**Instructions for the task**: A verbatim reproduction of the following listing is required; omit the pictures.

**Supplied data**:
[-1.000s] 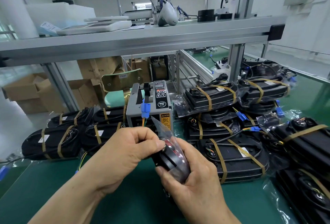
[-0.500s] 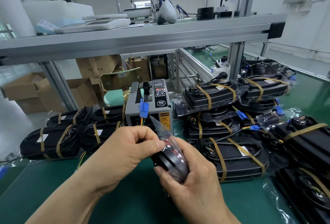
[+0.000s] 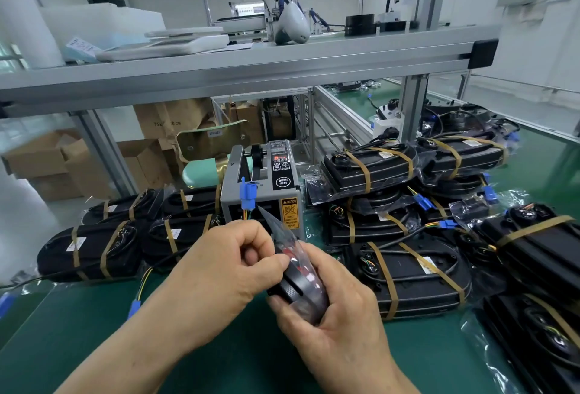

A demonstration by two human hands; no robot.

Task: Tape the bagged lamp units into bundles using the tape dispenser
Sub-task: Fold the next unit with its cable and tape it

**The answer**:
[-1.000s] 
[-0.500s] 
[+0.000s] 

A demonstration by two human hands; no robot.

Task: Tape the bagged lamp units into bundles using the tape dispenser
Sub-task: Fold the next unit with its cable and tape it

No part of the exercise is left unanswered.